Overview of the five stages
In a teacher-powered school, teachers work collegially—with shared responsibility and accountability—to design and run their school. Teacher teams may be formally or informally organized depending on how far along they are in their journey of creating a teacher-powered school. In this guide, we describe teacher teams’ work as it aligns Bruce W. Tuckman’s four stages of team development: forming, storming, norming, and performing.
Working through these four stages, teacher teams will learn:
- how to get started;
- what to expect from the school design and creation process;
- how to develop high-functioning teams; and
- what steps and tasks to consider as they design and manage their team and school.
We also added a fifth stage to this guide: transforming. In this stage, teams learn how to connect with other teacher-powered schools and see themselves as part of a larger, growing community.
We encourage all teacher-powered teams to see themselves not just as leaders of their own schools but as transforming forces of teaching and learning.
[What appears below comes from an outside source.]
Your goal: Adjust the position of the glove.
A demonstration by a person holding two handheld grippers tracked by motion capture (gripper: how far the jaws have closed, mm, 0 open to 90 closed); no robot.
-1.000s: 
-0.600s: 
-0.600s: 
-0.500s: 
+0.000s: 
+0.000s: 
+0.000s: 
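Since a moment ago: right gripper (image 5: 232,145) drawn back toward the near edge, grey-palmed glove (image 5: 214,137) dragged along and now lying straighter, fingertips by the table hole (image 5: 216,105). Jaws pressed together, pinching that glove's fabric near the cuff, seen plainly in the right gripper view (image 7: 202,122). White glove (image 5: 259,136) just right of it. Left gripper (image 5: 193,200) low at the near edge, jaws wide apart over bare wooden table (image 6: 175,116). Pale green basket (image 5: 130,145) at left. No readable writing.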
Teacher-powered teams, using their collective expertise from designing and managing schools, can—and should—contribute to local, state, and national discussions about innovative ways to address pressing education issues like teaching quality and student achievement.
Following the five stages
Teachers will come to this guide at different stages in the school creating process. Perhaps you’re curious what designing and running a teacher-powered school entails and want more information. Maybe you already have a team in place and are looking for strategies and advice for moving ahead. Perhaps you already run a teacher-powered school and are seeking ways to strengthen your team, modify your processes, or manage internal changes in leadership.
An overview of the five stages and team development
Forming Stage. Teams in this stage are just getting started. Individuals will form a design team, do background research, and discuss opportunities and challenges that they might encounter.
- Design team is formed
- Roles and processes aren’t clearly defined
Storming Stage. In this stage, members of the design team establish the models and processes for leadership, teaching, learning, and management that will be used once the school is running. The design team will also develop the school proposal and secure autonomy agreements. The Storming stage is the most intense of all the stages, with numerous steps and design considerations.
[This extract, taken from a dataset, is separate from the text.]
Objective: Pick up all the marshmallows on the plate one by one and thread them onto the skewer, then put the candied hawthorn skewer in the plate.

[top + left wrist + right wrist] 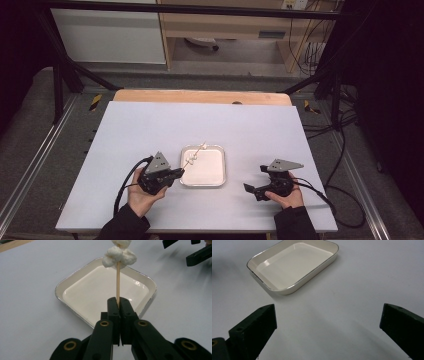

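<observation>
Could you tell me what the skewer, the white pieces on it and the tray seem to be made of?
Skewer: apparently wood or bamboo, a thin, pale tan, matte stick, clamped in the left gripper.
White pieces: soft, lumpy and matte, like marshmallow or foam; I cannot tell which.
Tray: probably enamelled metal, a glossy cream surface with highlights and a thin dark rim; glazed ceramic is possible.

Cut off by the top edge in the left gripper view: upper white marshmallow lump (121, 242) on the thin wooden skewer (118, 282). Skewer's lower end hidden between closed jaws.
</observation>
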Demonstrator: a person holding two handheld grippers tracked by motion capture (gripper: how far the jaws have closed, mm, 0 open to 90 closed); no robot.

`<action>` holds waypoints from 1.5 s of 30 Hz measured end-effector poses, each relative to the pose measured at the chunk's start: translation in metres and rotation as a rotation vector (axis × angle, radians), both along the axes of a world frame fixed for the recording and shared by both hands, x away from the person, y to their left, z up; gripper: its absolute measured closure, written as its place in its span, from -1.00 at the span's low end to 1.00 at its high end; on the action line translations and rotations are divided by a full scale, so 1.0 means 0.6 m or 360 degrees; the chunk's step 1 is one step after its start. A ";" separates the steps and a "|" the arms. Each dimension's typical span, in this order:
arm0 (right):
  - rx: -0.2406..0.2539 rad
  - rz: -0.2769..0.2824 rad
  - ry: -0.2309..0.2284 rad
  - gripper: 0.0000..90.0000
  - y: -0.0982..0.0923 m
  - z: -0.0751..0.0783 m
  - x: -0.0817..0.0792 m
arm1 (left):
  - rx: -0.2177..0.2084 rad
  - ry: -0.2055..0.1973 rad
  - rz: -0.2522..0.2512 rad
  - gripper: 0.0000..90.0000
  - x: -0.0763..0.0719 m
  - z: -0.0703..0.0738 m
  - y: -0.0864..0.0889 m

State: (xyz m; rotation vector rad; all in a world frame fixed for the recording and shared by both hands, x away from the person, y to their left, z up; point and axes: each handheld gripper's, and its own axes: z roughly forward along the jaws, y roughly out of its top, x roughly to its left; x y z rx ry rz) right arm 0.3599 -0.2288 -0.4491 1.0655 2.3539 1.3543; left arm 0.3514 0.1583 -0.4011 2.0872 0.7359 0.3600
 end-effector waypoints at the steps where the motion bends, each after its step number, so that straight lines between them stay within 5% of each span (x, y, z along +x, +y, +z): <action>1: 0.0004 -0.0006 0.0006 -0.97 -0.003 0.000 -0.002 | -0.0002 0.0004 -0.0001 0.97 0.002 -0.001 -0.003; 10: -0.0003 -0.0036 0.0003 -0.97 -0.021 -0.003 -0.008 | 0.0057 0.0071 0.0035 0.97 0.030 -0.016 -0.029; 30: -0.0001 -0.0029 -0.0002 -0.97 -0.029 -0.006 -0.011 | 0.0355 0.0238 0.0109 0.96 0.060 -0.062 -0.080; 40: 0.0002 -0.0026 0.0009 -0.97 -0.027 -0.008 -0.011 | 0.0393 0.0231 0.0124 0.91 0.061 -0.059 -0.085; 45: 0.0004 -0.0025 0.0021 -0.97 -0.026 -0.008 -0.011 | 0.0363 0.0198 0.0126 0.67 0.058 -0.053 -0.078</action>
- Design team develops further, following roles and processes established in the Forming stage. The team also creates roles and processes for the school leadership team that will run the school in the Norming, Performing, and Transforming stages.
- Possible team roles: facilitator, school proposal coordinator, and politics navigator.
Norming Stage. Teams in this stage are transitioning from the design team to the school leadership team that will run the school. Not all members of the design team go on to be members of the school leadership team. The school leadership team launches the school and develops cultures and processes that reflect decisions made by the design team in the Storming stage.
- Design team transitions to the school leadership team.
- School leadership team embraces the roles and processes created by the design team, refining as needed.
- Possible team roles: leaders (lead teacher, principal, or head committee), committee chairs, and parent liaisons.
Performing Stage. School leadership teams in this stage know how to run their teacher- powered school. Team members are motivated to achieve goals set by the team, and they operate competently within established structures. In the Performing stage, teams learn how to avoid cultural upheaval during organizational changes and recognize when change is necessary to ensure continued success.
- School leadership team is fully functional.
- Roles and processes form the Norming stage continue, with refinements as needed.
Transforming Stage. Teams in this stage have created, and are now sustaining, successful teacher-powered schools. Team members are focusing on the task of transforming teachers
- School leadership team takes on tasks to transform teachers and teaching.
- Roles and processes expand to include giving support to and learning more about teacher-powered school community.